The answers to my questions below will help determine the strategy for saving persistent information while doing real time processing.

The EEPROM is accessible just like RAM with some exceptions for writing:

  • BYTE WRITE: Individual bytes can be written, and the completion of the write cycle can be determined by polling
  • PAGE WRITE: Contiguous blocks of bytes can be written for bytes within the same 128-byte block, and, as long as each byte write is followed by another byte write in the same block within 150 microseconds, then the benefit of PAGE WRITE are obtained. The benefit is that completion of the page write can be done by polling at the end of the writing of the block. (There are no delays between byte writes, and the completion of the page write cycle is internalized to the EEPROM.)
  • Write Cycle Endurance: There is a 10,000 write cycle limit. No other details are given.

In both cases, polling is accomplished by reading back the last byte written until the returned value is equal to the value that was written.

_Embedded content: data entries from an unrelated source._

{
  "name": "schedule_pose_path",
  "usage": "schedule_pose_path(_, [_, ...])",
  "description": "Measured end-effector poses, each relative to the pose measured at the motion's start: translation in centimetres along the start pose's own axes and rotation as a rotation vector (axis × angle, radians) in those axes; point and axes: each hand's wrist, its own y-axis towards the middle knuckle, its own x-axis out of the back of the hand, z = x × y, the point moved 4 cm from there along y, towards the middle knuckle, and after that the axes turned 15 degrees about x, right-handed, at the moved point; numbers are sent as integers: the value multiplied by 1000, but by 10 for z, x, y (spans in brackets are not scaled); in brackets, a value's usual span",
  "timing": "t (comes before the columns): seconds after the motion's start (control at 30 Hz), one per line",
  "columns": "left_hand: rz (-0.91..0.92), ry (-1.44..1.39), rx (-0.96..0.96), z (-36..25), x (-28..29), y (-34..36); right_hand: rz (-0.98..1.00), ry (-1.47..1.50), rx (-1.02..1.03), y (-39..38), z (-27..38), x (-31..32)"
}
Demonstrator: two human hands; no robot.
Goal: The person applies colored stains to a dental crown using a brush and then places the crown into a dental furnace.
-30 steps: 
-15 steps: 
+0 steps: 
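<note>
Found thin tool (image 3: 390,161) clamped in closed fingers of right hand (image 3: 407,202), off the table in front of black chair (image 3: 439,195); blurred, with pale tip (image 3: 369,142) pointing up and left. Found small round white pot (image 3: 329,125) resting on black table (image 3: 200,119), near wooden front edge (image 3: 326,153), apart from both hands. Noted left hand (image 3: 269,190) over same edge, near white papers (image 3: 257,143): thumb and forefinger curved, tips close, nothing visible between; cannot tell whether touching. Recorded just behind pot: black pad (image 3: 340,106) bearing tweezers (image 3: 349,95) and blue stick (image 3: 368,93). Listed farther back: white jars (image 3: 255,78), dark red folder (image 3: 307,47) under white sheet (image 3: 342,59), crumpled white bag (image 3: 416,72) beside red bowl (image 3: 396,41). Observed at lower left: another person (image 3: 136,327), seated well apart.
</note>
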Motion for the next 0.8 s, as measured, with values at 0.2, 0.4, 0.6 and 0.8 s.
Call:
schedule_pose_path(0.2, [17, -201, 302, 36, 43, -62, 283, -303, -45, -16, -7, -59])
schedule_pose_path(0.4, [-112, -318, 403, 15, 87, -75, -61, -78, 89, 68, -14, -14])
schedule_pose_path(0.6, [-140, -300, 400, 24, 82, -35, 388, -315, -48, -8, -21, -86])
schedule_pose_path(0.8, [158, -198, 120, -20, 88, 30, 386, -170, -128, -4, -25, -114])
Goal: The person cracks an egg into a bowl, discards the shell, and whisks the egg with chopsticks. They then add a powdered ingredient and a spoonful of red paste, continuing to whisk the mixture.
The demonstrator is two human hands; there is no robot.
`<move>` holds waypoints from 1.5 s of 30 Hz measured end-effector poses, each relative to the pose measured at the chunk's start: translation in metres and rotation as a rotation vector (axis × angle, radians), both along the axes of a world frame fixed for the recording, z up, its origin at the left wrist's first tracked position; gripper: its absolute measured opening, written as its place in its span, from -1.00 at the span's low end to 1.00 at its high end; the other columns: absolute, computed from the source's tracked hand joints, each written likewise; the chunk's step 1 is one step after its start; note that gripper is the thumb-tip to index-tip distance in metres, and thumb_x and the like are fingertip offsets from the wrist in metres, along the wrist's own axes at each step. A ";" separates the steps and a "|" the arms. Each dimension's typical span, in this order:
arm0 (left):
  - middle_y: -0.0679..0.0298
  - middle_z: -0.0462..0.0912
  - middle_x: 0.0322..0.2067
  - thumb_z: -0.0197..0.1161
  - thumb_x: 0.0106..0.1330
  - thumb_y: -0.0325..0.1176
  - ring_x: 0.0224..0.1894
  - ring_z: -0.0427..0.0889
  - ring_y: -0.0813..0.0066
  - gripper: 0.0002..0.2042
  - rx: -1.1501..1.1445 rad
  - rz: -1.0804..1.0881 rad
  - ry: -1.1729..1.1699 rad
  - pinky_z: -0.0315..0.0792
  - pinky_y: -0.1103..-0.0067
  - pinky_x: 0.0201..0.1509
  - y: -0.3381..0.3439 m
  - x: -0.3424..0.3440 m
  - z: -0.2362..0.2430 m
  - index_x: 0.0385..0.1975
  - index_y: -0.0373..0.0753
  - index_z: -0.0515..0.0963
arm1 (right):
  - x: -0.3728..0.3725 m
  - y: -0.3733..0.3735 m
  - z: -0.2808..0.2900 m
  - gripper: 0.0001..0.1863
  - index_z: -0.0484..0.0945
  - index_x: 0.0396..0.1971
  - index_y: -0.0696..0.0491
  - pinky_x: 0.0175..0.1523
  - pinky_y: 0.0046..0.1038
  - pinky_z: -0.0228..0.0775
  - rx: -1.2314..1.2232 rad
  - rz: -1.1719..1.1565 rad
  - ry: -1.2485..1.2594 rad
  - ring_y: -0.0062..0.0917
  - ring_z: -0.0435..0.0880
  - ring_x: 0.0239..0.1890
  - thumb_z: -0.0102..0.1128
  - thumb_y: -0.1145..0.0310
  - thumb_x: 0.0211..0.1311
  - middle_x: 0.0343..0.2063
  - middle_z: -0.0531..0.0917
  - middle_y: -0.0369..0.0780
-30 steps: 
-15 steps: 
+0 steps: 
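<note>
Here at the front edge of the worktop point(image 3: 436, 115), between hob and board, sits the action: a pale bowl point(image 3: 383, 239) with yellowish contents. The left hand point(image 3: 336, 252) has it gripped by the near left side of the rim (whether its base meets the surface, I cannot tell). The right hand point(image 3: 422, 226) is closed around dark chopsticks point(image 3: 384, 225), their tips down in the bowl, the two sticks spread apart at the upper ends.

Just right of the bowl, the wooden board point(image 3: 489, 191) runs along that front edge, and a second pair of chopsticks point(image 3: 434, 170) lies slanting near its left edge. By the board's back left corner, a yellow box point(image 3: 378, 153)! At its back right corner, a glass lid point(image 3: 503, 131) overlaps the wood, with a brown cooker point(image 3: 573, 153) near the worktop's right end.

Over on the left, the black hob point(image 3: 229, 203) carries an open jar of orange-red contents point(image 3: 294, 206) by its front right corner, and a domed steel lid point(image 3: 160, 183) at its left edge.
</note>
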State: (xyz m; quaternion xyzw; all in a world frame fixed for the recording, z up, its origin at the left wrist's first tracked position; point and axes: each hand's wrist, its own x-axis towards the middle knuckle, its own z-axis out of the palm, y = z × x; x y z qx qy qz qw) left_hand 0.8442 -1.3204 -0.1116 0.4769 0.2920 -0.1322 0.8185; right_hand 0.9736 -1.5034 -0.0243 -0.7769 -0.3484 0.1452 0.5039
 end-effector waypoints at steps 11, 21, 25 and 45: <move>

There are other ways to determine that a write is complete, including just waiting for the maximum specified Page Write cycle time, which is 10 milliseconds.

I intend to use polling, with the expectation that it will determine completion sooner than the 10 millisecond Page Write cycle time.

I have two questions:

  1. Can I expect my polling time in Page Write mode to be proportional to the number of bytes written (or can I see some benefit from writing a few bytes as opposed to a whole page)?
  2. How does the Write Cycle Endurance work? Is it applied to each byte alone or two a whole page (or to the entire memory as a whole)? In other words, if I write a partial page in one Page Write and later I write the rest of the page in another Page Write cycle, how does that affect my write cycle endurance? Does it count as two write cycles? Can someone elaborate on this?

Since Page Writes to EEPROM are completed internally by the EEPROM after the last write to a page, I can perform the writes in background in most circumstances.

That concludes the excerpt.